* _ABOUT THIS TASK_: Look through the records below and say how many lines include "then". Give only that number.

* _GIVEN RECORDS_:
+===+
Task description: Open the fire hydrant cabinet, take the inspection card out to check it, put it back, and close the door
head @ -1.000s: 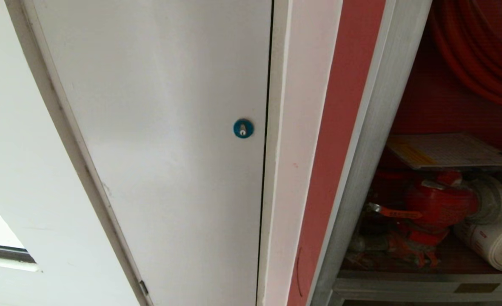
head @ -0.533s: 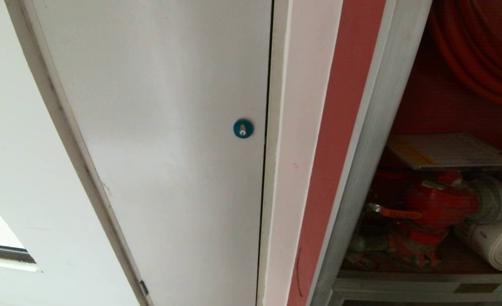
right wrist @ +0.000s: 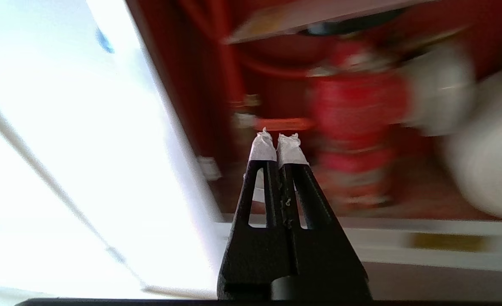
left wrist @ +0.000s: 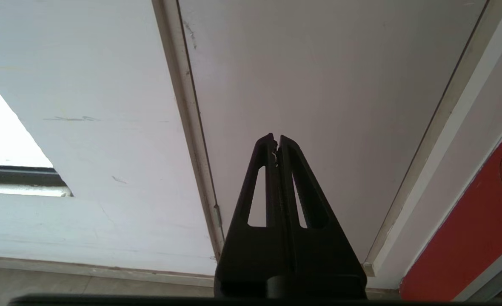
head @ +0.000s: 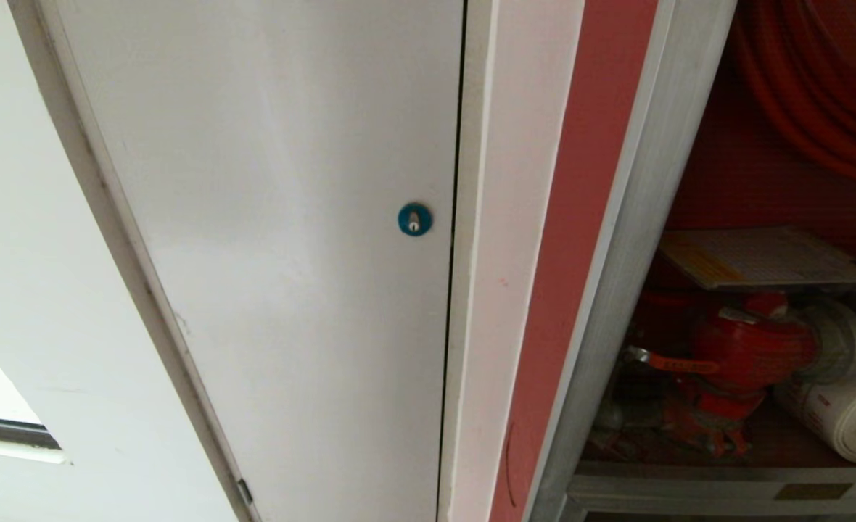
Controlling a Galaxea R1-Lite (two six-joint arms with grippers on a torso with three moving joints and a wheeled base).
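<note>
Red-lined fire hydrant cabinet [head: 620, 217] open, inspection card [head: 765, 257] flat above valve [head: 743, 348], right gripper [right wrist: 276, 140] closed, empty, left gripper [left wrist: 275, 138] closed, empty.

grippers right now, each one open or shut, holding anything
left tool: shut, empty, facing the white panel.
right tool: shut, empty, facing the open cabinet.

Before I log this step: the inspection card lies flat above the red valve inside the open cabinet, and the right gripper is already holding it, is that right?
Not quite. The inspection card does lie above the red valve, but the right gripper is shut on nothing, short of the cabinet; the right wrist view shows this.
</note>
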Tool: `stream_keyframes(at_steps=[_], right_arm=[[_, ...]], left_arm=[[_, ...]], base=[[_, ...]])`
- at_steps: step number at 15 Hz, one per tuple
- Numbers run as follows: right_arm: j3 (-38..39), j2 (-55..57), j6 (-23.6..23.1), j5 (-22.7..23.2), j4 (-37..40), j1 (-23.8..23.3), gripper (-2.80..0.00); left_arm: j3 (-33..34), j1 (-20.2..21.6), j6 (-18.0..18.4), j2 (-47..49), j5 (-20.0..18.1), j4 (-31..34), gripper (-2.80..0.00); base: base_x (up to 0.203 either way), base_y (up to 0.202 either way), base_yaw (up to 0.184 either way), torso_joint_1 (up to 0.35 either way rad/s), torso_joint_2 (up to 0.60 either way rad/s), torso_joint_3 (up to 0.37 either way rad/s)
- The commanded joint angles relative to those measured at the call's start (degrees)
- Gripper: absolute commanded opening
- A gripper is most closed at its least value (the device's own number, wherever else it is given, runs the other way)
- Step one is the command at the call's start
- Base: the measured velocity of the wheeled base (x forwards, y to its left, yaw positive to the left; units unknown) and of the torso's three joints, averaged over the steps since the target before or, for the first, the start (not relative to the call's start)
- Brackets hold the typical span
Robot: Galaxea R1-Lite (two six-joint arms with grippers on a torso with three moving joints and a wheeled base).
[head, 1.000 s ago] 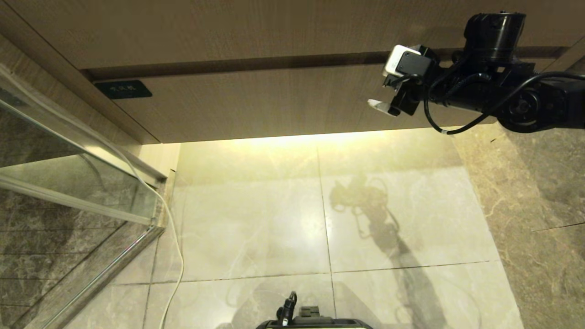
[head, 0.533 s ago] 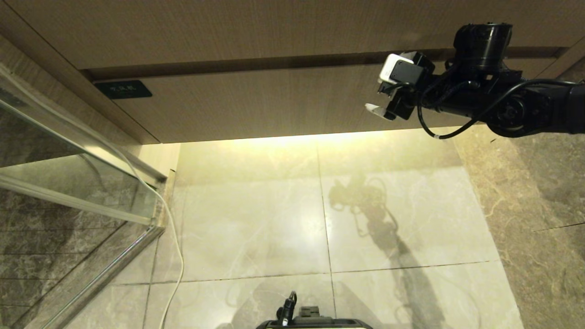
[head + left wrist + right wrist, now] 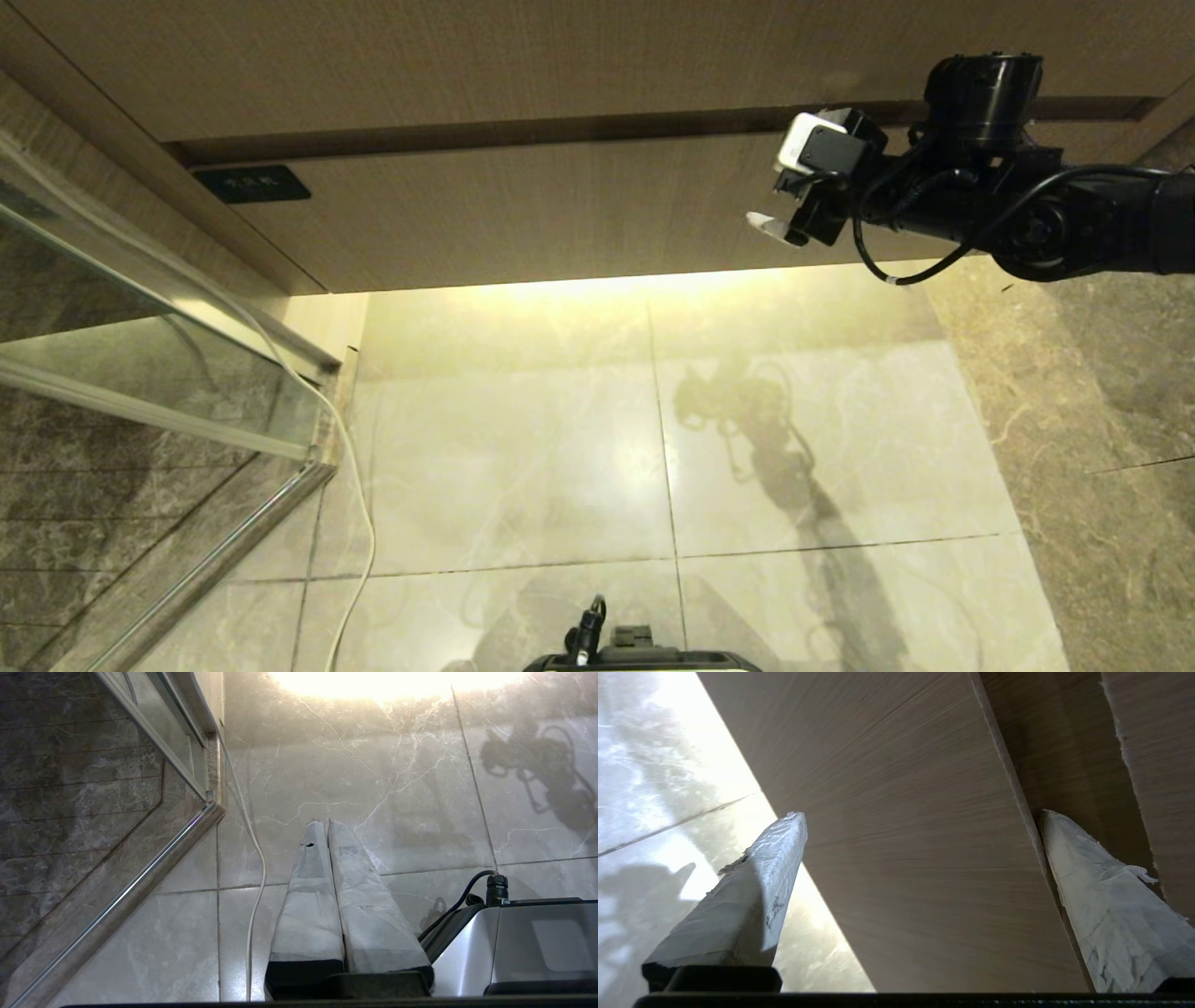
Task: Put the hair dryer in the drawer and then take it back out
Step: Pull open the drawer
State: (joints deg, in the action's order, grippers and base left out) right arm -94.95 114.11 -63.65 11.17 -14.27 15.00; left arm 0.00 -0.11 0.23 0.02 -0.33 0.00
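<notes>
The right gripper (image 3: 780, 210), fingers spread wide and empty, faced the closed drawer (image 3: 523, 210); the hair dryer was nowhere visible, apparently untouched.

— What's in front of you on the left side?

— My left hand (image 3: 327, 823), pointing down at the floor (image 3: 355, 774). Its two taped fingers (image 3: 310, 896) lie pressed together, nothing between them.

— And around it?

— Pale marble tiles with a bright glare at the far end. A thin white cord (image 3: 256, 877) trails over the tiles just beside my fingers. Farther out on that side stands a glass panel (image 3: 93, 765) in a metal frame, dark tile behind it.

— Anything on the other side?

— A silver-grey housing (image 3: 514, 947) with a black cable plugged into it, probably part of my own base. Beyond it, an arm's shadow (image 3: 537, 774) falls on the tiles.
</notes>
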Motion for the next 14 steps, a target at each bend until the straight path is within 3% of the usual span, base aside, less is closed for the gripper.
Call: stream_keyframes(at_steps=[1, 14], right_arm=[[0.3, -1.0, 0.5, 0.9, 10.1, -0.9, 0.0], [7.7, -6.0, 4.6, 0.5, 13.6, -1.9, 0.0]], left_arm=[[0.1, -0.1, -0.1, 0.0, 0.0, 0.0, -2.8], [0.0, 0.0, 0.0, 0.0, 0.0, 0.0, -2.8]], base=[[0.0, 0.0, 0.0, 0.0, 0.0, 0.0], [0.0, 0.0, 0.0, 0.0, 0.0, 0.0]])
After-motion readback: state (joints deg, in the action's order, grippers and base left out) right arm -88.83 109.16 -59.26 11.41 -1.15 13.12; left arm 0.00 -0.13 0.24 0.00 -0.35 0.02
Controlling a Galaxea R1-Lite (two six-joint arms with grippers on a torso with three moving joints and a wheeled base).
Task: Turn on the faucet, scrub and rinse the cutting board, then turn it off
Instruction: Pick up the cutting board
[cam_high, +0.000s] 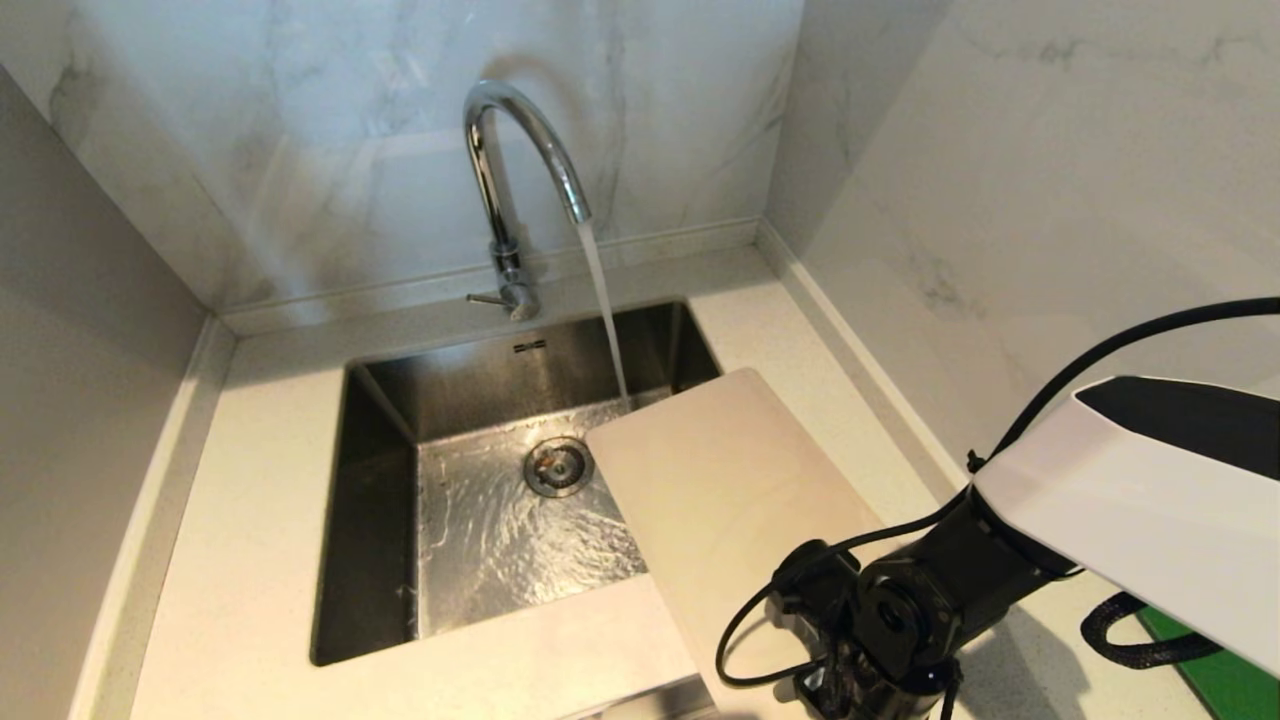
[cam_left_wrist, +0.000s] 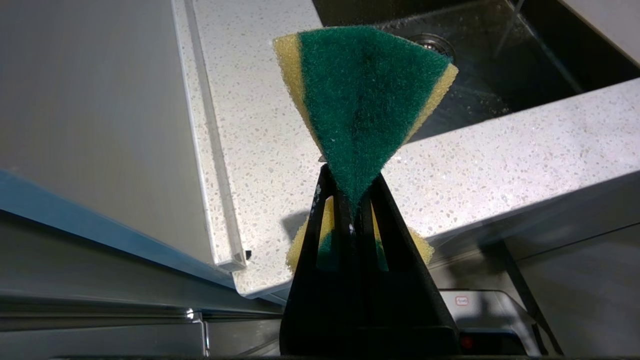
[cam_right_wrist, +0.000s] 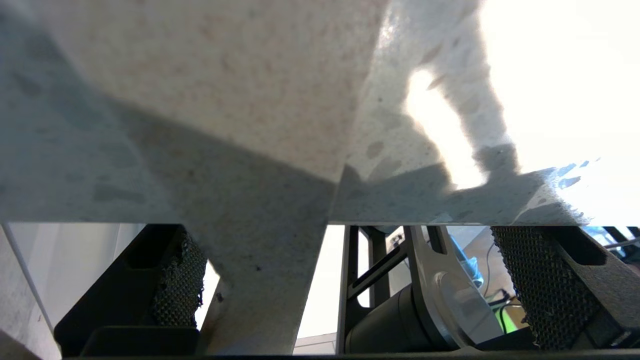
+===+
* _RESPONSE TO THIS EXERCISE_: 2